Cox Proportional Hazards Model Overview

The main characteristic of survival analysis that differentiates itself from other statistical or data-mining domains is that, methods in survival analysis are specifically designed to handle censored data.

A data point is considered censored, if the end point of interest is not observed for a particular individual. For this type of data, many modeling techniques are inappropriate, e.g., normal regression models.

The British statistician David Cox introduced the proportional hazards model in the 1972 paper, Regression Models and Life Tables, Journal of the Royal Statistical Society Series B 34 (2): 187-220. This statistical model, the Cox proportional hazards model, does not impose any specific form of the survivor function, allowing censored data to be modeled flexibly.

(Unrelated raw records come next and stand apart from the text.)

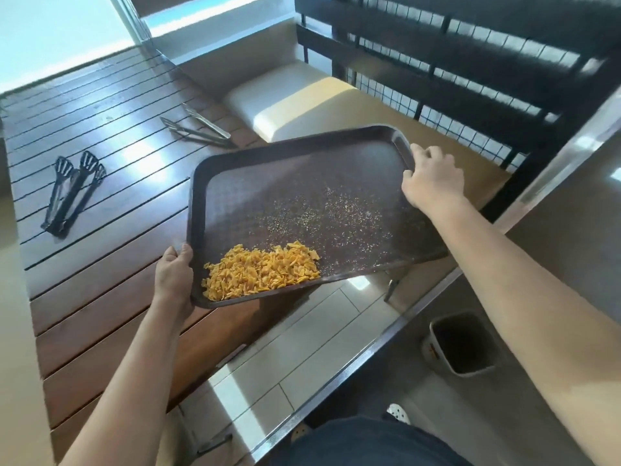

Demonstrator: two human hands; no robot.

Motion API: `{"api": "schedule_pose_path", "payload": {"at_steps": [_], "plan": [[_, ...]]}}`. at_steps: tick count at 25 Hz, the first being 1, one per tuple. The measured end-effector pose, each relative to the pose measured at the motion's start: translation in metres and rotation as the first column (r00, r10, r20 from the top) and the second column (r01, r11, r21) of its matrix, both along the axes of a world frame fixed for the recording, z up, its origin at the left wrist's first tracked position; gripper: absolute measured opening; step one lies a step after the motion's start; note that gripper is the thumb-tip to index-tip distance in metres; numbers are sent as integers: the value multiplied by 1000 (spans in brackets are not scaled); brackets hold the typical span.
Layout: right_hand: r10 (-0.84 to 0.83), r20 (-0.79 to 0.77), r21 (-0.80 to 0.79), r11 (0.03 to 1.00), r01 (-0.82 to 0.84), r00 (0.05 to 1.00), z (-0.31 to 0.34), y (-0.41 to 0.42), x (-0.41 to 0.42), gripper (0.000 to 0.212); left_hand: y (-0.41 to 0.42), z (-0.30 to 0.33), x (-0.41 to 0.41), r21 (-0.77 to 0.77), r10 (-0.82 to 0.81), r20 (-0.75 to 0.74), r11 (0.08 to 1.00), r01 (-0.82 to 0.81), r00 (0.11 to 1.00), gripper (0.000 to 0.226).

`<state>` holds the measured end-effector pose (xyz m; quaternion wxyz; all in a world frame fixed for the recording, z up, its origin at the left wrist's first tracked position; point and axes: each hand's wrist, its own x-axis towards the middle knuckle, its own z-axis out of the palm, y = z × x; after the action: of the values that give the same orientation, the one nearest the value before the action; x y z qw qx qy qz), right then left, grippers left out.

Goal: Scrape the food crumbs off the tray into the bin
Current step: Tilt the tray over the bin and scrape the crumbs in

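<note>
- Head view looks down on a dark brown tray (pixel 353 169) held in the air, partly over the edge of a slatted wooden counter (pixel 100 203) and partly over the pale tiled floor (pixel 302 348).
- Left hand (pixel 173 277) grips the tray's near left corner, thumb on top of the rim and fingers under it.
- Right hand (pixel 431 181) grips the far right corner, fingers curled over the rim.
- Both hands hold the tray tilted, its near left corner the lower one.
- Orange food crumbs (pixel 260 272) lie heaped in that low corner against the rim; a thin scatter of fine pale specks (pixel 336 210) is spread across the middle of the tray.
- A small pale bin (pixel 463 344) with a dark inside stands on the floor at lower right, beyond a metal-edged glass panel (pixel 386 334) and well apart from the tray.
- On the counter, black plastic tongs (pixel 72 193) lie at the left and metal tongs (pixel 198 127) lie farther back, just beyond the tray's far edge.
- A pale cushioned seat (pixel 289 102) sits past the counter, in front of a dark railing with wire mesh (pixel 470 79).
- At the bottom edge, dark clothing (pixel 369 442) and a white shoe (pixel 398 413) show.
</note>
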<state>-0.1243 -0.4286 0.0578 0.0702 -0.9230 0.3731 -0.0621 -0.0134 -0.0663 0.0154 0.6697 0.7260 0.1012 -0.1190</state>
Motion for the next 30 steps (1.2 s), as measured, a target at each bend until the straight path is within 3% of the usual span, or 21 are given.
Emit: {"api": "schedule_pose_path", "payload": {"at_steps": [7, 9, 12, 17, 21, 26, 28, 30], "plan": [[186, -131, -62, 979, -195, 974, -10, -81, -5, 51, -94, -11, -3, 181, -277, -37, 943, 279, 960, 26], [206, -199, -30, 976, -216, 958, -15, -106, -12, 49, -121, -11, -8, 165, -326, -73, 928, 334, 943, 23], [218, -248, 147, 971, -186, 944, -20, -145, -35, 49, -162, -11, -18, 134, -396, -98, 904, 406, 913, 21], [179, -181, 130, 979, -157, 967, -40, -195, -83, 40, -210, -15, -35, 136, -495, -116, 851, 507, 861, 22], [112, -42, 147, 984, -104, 993, -55, -213, -119, 36, -244, -28, -45, 170, -496, -168, 837, 520, 852, 26], [-12, -6, 191, 981, 13, 1000, -81, -234, -170, 35, -283, -48, -43, 305, -463, -216, 805, 510, 860, 26], [-80, 7, 189, 979, 77, 997, -91, -243, -191, 37, -295, -52, -45, 311, -458, -153, 818, 483, 875, 25], [-152, 12, 172, 974, 148, 988, -105, -253, -214, 38, -308, -50, -56, 415, -443, 9, 817, 400, 896, 26]]}}
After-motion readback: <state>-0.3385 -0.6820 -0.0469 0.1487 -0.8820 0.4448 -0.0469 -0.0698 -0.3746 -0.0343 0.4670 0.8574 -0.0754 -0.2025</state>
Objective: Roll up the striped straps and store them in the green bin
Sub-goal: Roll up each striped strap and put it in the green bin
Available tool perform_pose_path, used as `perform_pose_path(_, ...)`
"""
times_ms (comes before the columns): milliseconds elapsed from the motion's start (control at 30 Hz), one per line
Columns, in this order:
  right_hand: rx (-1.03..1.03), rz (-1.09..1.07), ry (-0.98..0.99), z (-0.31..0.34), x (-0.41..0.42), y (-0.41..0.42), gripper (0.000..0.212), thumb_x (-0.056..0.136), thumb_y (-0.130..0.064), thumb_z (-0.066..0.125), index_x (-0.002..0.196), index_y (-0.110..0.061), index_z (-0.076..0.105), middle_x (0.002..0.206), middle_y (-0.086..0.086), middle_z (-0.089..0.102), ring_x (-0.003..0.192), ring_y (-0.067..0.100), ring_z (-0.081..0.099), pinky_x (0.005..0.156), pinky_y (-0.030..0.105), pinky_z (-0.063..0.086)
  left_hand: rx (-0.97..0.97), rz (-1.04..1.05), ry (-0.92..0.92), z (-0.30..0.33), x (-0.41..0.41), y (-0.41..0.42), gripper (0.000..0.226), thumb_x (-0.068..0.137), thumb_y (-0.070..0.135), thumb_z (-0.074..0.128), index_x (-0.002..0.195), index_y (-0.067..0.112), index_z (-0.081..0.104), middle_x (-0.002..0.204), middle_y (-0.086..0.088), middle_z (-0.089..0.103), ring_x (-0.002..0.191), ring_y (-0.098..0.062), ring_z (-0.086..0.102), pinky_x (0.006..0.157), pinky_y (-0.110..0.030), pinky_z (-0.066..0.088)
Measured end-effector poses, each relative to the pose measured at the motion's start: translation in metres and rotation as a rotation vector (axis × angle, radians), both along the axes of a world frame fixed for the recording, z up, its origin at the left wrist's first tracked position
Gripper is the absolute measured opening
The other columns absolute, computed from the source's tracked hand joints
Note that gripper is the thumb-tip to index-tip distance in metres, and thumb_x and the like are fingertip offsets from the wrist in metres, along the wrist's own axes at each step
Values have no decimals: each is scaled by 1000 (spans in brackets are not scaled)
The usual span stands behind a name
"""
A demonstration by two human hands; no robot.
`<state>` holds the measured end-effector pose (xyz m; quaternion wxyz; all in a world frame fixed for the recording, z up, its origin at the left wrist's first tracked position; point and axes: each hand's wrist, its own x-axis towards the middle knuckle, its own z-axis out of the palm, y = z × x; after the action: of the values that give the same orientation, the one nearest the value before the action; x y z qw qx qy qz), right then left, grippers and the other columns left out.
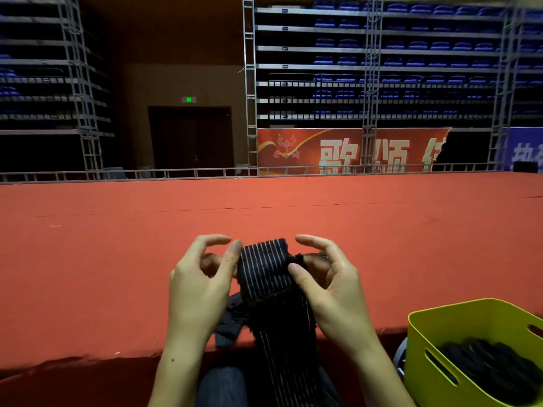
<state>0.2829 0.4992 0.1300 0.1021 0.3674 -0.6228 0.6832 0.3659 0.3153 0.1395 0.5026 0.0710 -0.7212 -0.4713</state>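
A black strap with thin pale stripes is held up between both hands, its top end curled into a small roll and its long tail hanging down over my lap. My left hand pinches the roll's left end with thumb and fingers. My right hand grips the right end, thumb on the front of the strap. The green bin stands at the lower right with several dark rolled straps inside.
A red carpeted stage floor stretches ahead, its front edge right before my knees. A metal rail, truss towers, a red banner and rows of blue seats stand at the far side. A dark doorway is at the back left.
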Motion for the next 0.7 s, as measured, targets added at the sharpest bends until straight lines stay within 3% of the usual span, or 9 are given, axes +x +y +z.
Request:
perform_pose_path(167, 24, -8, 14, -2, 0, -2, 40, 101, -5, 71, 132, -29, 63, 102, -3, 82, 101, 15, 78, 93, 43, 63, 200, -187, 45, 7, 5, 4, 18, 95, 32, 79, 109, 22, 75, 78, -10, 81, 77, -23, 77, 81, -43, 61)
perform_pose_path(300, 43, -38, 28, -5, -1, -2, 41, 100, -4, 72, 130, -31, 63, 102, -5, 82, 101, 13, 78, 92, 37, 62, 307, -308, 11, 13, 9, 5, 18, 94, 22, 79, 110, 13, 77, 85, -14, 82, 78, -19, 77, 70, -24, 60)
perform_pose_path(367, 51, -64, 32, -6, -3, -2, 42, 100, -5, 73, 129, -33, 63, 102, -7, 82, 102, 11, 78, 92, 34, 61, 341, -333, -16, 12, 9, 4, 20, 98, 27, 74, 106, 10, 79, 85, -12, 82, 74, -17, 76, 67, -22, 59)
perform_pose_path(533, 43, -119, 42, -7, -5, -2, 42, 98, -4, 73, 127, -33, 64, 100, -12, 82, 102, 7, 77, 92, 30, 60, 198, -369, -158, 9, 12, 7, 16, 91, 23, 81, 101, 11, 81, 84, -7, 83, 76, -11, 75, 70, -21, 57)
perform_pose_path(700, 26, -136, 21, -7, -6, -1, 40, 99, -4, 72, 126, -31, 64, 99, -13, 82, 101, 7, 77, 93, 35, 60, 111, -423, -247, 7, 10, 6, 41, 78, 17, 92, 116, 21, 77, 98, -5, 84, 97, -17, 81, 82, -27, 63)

Specifically, Cox's proportional hazards model is a distribution-free model in which predictors are related to lifetime multiplicatively.

The form of the Cox proportional hazards model is as follows:

h(t|x) = h0(t) exp(xß)

where h0(t) is the baseline hazard and ß = ( ß1 , ..., ßp)' is the vector of regression coefficients. This model does not impose any distributional assumption on the baseline hazard. It is referred to as proportional because the ratio of hazard rates of two individuals is constant and not dependent on time.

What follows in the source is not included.